San Diego County CA— Potentially dangerous, expired, unused and unwanted prescription drugs will be collected for destruction at 44 drop-off sites throughout San Diego County on Saturday, April 27 from 10am to 2pm. The service is free and anonymous – no questions asked.
Now in its 10th year, Prescription Drug Take Back Day events continue to remove higher amounts of opioids and other medicines from our nation’s homes, where they are highly susceptible to diversion, misuse and abuse. The rate of prescription drug abuse in the U.S. continues to increase at an alarming rate, as does the number of accidental poisonings and overdoses due to these drugs. Helping people to dispose of potentially harmful prescription drugs is just one way DEA and our partners are working to reduce the addiction and overdose deaths plaguing this country due to opioid medications.
This weekend more than 5,600 collection sites manned by almost 4,500 partner law enforcement agencies will be open 10 a.m. to 2 p.m. local time. The public can find a nearby collection site at www.DEATakeBack.com or by calling 800-882-9539. (DEA cannot accept liquids, needles or sharps.)

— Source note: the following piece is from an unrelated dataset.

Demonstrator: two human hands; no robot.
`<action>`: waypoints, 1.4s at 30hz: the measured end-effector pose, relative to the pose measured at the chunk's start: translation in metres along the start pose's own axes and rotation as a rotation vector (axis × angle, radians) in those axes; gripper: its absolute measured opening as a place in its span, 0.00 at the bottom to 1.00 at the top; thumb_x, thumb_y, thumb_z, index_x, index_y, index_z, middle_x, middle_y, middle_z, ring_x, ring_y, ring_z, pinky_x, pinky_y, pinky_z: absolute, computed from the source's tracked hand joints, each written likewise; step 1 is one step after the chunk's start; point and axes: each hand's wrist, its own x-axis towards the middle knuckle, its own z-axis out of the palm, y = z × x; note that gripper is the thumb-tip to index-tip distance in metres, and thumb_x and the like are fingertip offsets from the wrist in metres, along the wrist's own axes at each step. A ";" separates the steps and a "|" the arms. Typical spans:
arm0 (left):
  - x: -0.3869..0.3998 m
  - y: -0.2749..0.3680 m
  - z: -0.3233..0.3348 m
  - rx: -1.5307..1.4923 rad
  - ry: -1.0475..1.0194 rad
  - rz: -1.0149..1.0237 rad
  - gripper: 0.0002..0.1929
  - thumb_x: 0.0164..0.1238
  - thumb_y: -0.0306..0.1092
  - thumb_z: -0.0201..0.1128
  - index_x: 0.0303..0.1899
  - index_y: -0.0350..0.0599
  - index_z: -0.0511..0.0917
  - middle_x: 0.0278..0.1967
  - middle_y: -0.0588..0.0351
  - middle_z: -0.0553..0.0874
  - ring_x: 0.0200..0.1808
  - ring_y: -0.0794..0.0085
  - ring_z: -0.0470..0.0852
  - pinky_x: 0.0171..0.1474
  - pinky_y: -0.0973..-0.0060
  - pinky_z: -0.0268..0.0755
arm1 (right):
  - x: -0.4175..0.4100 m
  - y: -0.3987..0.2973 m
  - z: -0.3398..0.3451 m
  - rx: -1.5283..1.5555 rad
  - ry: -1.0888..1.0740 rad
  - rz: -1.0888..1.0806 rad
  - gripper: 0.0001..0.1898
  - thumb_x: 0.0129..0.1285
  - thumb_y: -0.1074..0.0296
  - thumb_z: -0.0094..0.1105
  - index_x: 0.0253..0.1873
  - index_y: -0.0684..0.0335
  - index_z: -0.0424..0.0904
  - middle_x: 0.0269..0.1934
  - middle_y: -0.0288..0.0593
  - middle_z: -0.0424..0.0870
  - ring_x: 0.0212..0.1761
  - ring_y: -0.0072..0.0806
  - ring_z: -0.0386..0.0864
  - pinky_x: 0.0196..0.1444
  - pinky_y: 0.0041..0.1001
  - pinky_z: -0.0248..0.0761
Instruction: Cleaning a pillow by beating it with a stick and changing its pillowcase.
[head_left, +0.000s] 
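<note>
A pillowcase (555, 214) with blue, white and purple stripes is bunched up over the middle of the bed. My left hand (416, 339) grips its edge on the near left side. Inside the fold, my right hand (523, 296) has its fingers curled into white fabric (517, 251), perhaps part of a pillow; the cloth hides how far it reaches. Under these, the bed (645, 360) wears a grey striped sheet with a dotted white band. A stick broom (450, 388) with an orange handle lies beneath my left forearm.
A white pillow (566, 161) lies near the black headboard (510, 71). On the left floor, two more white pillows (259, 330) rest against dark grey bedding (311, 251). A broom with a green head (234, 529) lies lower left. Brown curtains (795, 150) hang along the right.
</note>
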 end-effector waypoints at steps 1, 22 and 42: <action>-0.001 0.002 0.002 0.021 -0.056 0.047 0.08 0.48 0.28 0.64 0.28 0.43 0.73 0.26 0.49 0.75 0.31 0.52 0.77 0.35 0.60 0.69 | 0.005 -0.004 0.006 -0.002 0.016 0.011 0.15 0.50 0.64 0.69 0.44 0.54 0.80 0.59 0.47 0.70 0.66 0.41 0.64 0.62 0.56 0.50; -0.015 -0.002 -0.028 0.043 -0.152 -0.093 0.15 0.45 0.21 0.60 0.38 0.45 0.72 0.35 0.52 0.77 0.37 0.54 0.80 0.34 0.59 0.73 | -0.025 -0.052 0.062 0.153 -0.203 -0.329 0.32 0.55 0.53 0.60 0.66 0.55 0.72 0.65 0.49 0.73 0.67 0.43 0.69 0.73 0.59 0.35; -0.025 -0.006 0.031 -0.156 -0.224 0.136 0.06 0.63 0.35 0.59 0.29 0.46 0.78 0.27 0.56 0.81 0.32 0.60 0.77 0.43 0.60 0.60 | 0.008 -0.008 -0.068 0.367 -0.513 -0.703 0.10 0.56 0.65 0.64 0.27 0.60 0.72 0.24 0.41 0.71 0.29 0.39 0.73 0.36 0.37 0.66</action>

- Oceanside – Tri-City Medical Center, 4002 Vista Way
- Carlsbad- 2176 Salk Avenue
- Encinitas- Scripps Hospital, 354 Santa Fe Dr
- Fallbrook-Sheriff’s Substation, 388 E Alvarado St
- San Marcos- Kaiser, 400 Craven Road
- Vista- Walgreens, 310 Sycamore Ave
- Escondido- PD, 1163 Centre City Parkway
“Take Back Day helps to keep drugs out of the hands of abusers and potentially save lives by removing unused painkillers and controlled drugs from homes,” said DEA Acting Administrator Robert W. Patterson. “The more unused painkillers or controlled drugs we can help to remove from homes, the more potential lives will be saved. The home medicine cabinet is a frequent target of prescription drug abusers and often provides access to prescription medication. We need the help of the public to dispose of this unwanted source of abuse. Take Back Day is an effective tool for addressing the opioid crisis in America.”
This initiative addresses a vital public safety and public health issue. Medicines that languish in home cabinets are highly susceptible to diversion, misuse and abuse. Rates of prescription drug abuse in the U.S. are alarmingly high, as are the number of accidental poisonings and overdoses due to these drugs. DEA launched its prescription drug take back program when both the Environmental Protection Agency and the Food and Drug Administration advised the public that flushing these drugs down the toilet or throwing them in the trash posed potential safety and health hazards.
The public has embraced the opportunity these Take Back Day events provide to prevent pill abuse and theft by ridding their homes of potentially dangerous prescription drugs. Last fall the public turned in 456 tons (912,000 pounds) of prescription drugs at more than 5,300 sites operated by the DEA and more than 4,200 of its local and tribal partners.